(WHAT NEEDS TO BE DONE): From the line that contains "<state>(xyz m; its" to the final line of the entries, return every line exactly and leave out all others.

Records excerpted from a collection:

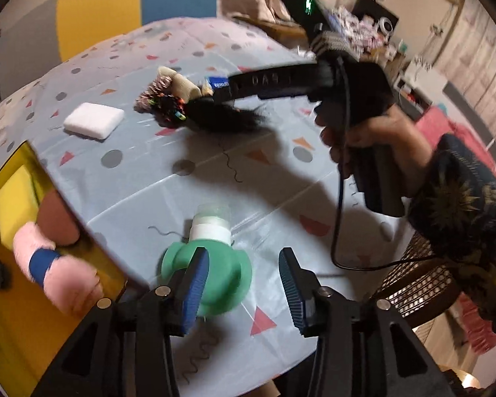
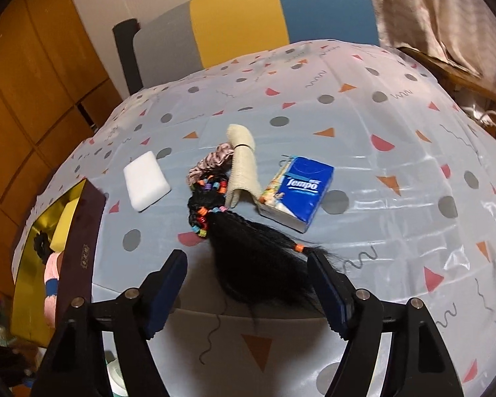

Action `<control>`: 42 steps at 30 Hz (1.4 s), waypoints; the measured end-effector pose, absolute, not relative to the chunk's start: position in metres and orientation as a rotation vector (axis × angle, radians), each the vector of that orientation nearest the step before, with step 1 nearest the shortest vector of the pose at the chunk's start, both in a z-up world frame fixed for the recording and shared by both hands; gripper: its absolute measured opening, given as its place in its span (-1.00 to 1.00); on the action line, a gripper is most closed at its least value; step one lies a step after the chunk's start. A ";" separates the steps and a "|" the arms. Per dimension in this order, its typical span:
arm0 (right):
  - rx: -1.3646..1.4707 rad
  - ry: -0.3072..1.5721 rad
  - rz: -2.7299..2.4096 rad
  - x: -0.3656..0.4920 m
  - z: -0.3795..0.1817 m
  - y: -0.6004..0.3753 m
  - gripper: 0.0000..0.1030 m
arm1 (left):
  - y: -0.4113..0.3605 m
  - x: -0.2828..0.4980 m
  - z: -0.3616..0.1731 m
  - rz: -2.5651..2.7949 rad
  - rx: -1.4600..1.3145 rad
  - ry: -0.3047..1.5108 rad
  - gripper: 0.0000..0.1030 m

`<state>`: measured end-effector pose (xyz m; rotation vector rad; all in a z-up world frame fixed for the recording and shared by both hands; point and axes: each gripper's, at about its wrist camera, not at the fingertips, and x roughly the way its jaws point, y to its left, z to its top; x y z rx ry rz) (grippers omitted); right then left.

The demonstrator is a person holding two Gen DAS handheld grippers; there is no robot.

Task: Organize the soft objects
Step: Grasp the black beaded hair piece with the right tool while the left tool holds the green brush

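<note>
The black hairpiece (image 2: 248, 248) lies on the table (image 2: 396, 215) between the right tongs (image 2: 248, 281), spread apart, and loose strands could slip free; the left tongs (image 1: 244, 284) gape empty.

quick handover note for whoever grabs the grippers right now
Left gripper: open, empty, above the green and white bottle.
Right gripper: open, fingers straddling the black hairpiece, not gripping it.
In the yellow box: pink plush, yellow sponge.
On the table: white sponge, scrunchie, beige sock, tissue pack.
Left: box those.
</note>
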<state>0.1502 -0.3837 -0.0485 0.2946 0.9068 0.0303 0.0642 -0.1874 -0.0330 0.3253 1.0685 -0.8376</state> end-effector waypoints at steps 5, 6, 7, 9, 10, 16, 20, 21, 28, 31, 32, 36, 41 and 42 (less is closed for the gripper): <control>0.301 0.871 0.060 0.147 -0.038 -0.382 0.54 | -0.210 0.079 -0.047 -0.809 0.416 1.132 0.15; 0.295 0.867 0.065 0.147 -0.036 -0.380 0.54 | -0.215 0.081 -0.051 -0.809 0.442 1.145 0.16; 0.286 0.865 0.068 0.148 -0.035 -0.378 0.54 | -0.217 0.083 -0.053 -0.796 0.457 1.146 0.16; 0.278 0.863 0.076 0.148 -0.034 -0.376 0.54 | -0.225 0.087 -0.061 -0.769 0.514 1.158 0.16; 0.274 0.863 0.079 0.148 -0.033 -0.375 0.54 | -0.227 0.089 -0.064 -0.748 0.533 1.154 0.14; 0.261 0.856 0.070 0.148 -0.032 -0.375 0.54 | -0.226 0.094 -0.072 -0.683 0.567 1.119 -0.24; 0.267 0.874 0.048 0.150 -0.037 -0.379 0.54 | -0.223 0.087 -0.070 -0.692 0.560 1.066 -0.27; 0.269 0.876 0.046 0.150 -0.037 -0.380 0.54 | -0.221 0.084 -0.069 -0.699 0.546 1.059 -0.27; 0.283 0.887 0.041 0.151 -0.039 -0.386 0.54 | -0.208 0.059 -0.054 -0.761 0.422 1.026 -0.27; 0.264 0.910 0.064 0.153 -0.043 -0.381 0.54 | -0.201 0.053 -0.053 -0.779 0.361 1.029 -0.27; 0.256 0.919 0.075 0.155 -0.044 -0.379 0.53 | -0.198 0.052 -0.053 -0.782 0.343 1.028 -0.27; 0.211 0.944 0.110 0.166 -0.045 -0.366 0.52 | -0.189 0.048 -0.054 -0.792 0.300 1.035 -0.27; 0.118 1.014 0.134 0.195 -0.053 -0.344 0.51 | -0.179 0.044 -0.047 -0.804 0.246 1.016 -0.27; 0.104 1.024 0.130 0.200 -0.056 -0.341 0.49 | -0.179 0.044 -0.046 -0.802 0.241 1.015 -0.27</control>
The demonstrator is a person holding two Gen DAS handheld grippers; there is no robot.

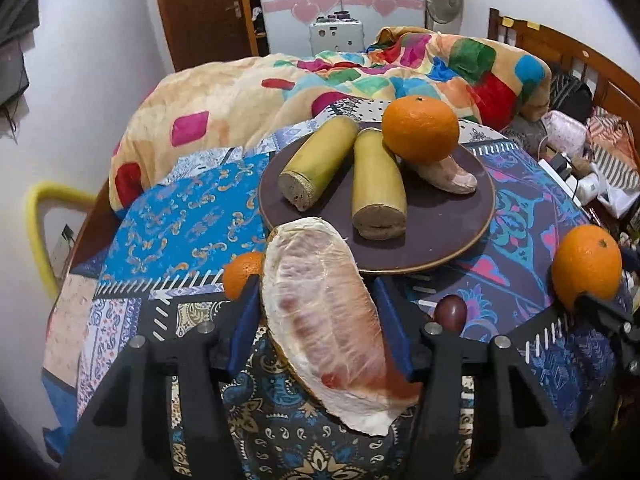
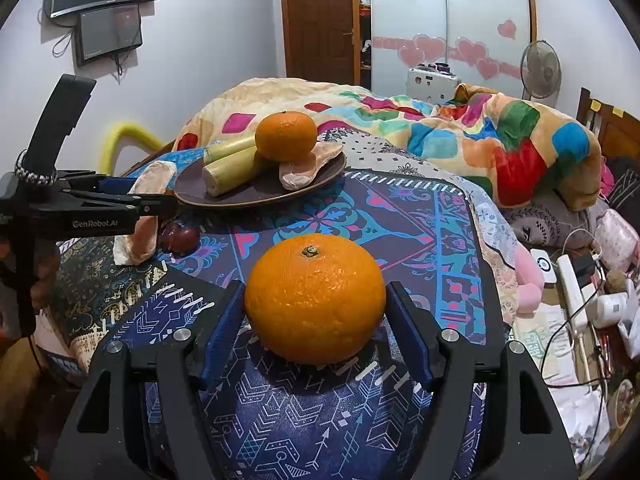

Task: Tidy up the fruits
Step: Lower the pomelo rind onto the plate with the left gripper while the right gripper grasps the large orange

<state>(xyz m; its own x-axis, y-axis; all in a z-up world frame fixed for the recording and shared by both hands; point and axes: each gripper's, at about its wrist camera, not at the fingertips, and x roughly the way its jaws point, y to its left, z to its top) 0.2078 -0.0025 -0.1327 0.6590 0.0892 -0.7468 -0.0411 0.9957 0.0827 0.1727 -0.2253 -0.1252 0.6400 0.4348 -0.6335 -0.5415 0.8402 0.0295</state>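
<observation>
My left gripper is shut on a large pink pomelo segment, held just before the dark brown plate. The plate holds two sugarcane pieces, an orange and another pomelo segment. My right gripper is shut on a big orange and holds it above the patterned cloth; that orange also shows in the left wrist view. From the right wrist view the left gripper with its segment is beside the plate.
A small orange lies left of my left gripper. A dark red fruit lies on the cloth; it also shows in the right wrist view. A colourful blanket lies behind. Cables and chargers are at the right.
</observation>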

(EXERCISE RESULT):
<state>(xyz m; its own x-axis, y-axis; all in a z-up world frame fixed for the recording and shared by both hands; point and axes: each gripper's, at about its wrist camera, not at the fingertips, and x roughly the way its jaws point, y to its left, z to its top) 0.2078 -0.0025 -0.1327 0.6590 0.0892 -0.7468 -0.0411 0.9957 0.0827 0.1727 -0.2253 -0.1252 0.6400 0.4348 -0.6335 -0.5415 0.8402 0.0295</state>
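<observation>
My left gripper is shut on a large pink pomelo segment, held just before the dark brown plate. The plate holds two sugarcane pieces, an orange and another pomelo segment. My right gripper is shut on a big orange and holds it above the patterned cloth; that orange also shows in the left wrist view. From the right wrist view the left gripper with its segment is beside the plate.
A small orange lies left of my left gripper. A dark red fruit lies on the cloth; it also shows in the right wrist view. A colourful blanket lies behind. Cables and chargers are at the right.
</observation>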

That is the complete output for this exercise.